▶ _What is expected_:
Find how many lines in the data below mention "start". Give the number only.
══ Recorded data
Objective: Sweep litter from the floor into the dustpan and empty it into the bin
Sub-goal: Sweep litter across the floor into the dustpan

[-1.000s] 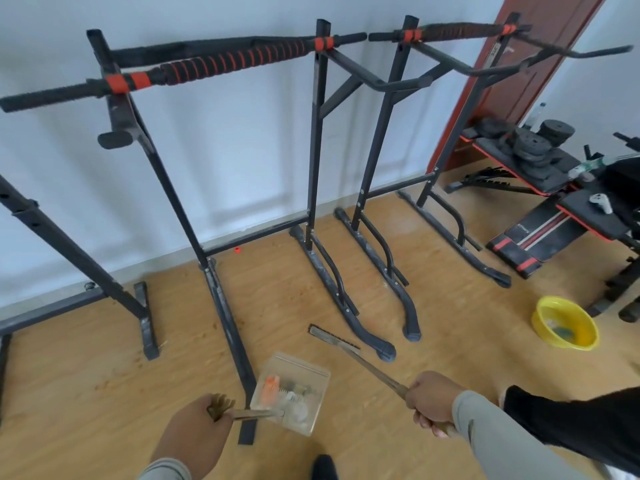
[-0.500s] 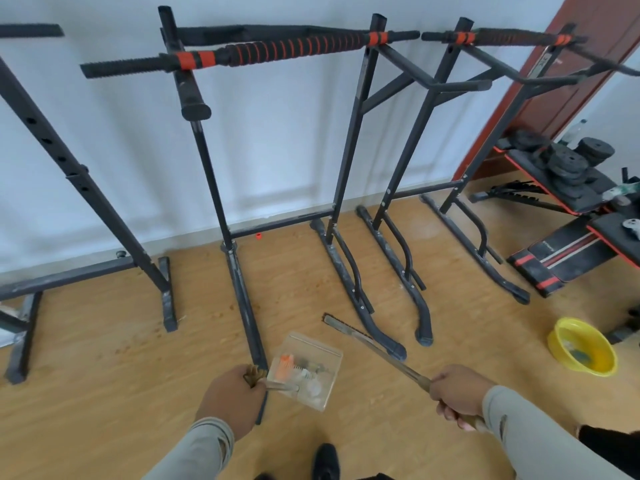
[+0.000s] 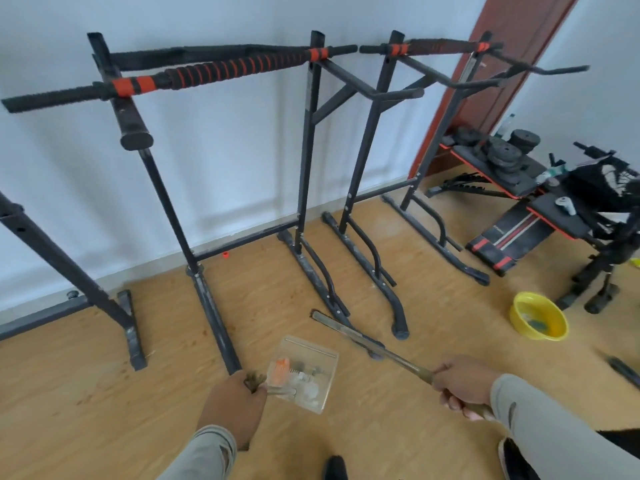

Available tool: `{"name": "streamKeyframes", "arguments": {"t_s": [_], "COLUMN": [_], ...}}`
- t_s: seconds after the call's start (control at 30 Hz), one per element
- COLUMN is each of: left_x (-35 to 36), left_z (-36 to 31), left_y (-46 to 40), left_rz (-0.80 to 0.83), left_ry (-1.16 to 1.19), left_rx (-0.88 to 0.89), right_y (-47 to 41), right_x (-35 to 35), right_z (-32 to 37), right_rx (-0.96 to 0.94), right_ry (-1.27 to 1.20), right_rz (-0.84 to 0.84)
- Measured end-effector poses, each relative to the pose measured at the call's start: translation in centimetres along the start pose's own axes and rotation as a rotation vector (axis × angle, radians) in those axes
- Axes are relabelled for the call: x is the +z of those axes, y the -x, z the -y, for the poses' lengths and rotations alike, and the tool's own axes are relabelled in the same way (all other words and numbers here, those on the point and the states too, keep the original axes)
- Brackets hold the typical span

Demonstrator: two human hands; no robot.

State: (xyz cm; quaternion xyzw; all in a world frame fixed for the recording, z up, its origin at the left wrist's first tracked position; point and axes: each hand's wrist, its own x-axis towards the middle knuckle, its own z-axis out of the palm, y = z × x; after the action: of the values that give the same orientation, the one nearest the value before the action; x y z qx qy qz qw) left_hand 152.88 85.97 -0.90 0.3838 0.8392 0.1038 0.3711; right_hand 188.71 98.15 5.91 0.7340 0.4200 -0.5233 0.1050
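Note:
My left hand (image 3: 235, 407) grips the handle of a clear plastic dustpan (image 3: 325, 358), held above the wooden floor. Inside the dustpan lie an orange piece of litter (image 3: 280, 368) and some pale scraps. My right hand (image 3: 464, 382) grips the handle of a long thin brush (image 3: 349, 332), whose head points away to the upper left, near the foot of a pull-up frame. A yellow bowl-shaped bin (image 3: 550, 332) sits on the floor to the right, with a few items in it.
Black pull-up frames (image 3: 308, 150) with red-banded grips stand along the white wall. A weight bench (image 3: 519, 230) with stacked plates is at the right. A small red cap (image 3: 225, 255) lies by the skirting. My shoe tip (image 3: 336, 467) shows at the bottom.
The view has swung right again, bringing the bench and yellow bin further into the frame. Both hands keep their hold; dustpan and brush stay in much the same pose.

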Motion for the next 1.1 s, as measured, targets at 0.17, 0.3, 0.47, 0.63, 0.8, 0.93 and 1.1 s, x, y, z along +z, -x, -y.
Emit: {"name": "streamKeyframes", "arguments": {"t_s": [0.17, 0.3, 0.47, 0.63, 0.8, 0.93, 1.1], "left_x": [1.6, 4.1, 9.2, 15.5, 20.6, 23.3, 26.3], "left_z": [-4.7, -9.6, -17.5, -28.0, -37.9, -44.6, -52.3], "left_y": [-0.6, -0.9, -1.2, -1.1, -1.5, -3.0, -7.2], "left_rz": [0.052, 0.100, 0.095, 0.052, 0.055, 0.031, 0.011], "left_ry": [-0.016, -0.063, -0.079, -0.010, 0.110, 0.122, 0.136], "left_rx": [0.051, 0.115, 0.166, 0.152, 0.114, 0.089, 0.088], "right_y": [0.4, -0.5, -3.8, -7.4, -10.3, -13.3, -19.0], "right_x": [-5.6, -11.1, -19.2, -29.3, -38.5, -44.1, -50.3], "right_z": [-3.7, -7.1, -10.1, -10.9, -9.8, -8.2, -4.6], "right_rx": [0.032, 0.041, 0.070, 0.068, 0.035, 0.036, 0.060], "right_ry": [-0.060, -0.079, -0.116, -0.100, -0.019, -0.041, -0.029], "right_rz": [-0.020, -0.044, -0.073, -0.091, -0.153, -0.177, -0.171]}}
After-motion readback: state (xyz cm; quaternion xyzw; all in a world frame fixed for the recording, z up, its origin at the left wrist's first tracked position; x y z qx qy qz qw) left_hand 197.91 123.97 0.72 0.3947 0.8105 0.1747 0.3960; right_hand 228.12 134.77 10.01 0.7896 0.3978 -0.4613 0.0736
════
▶ _Response area_:
2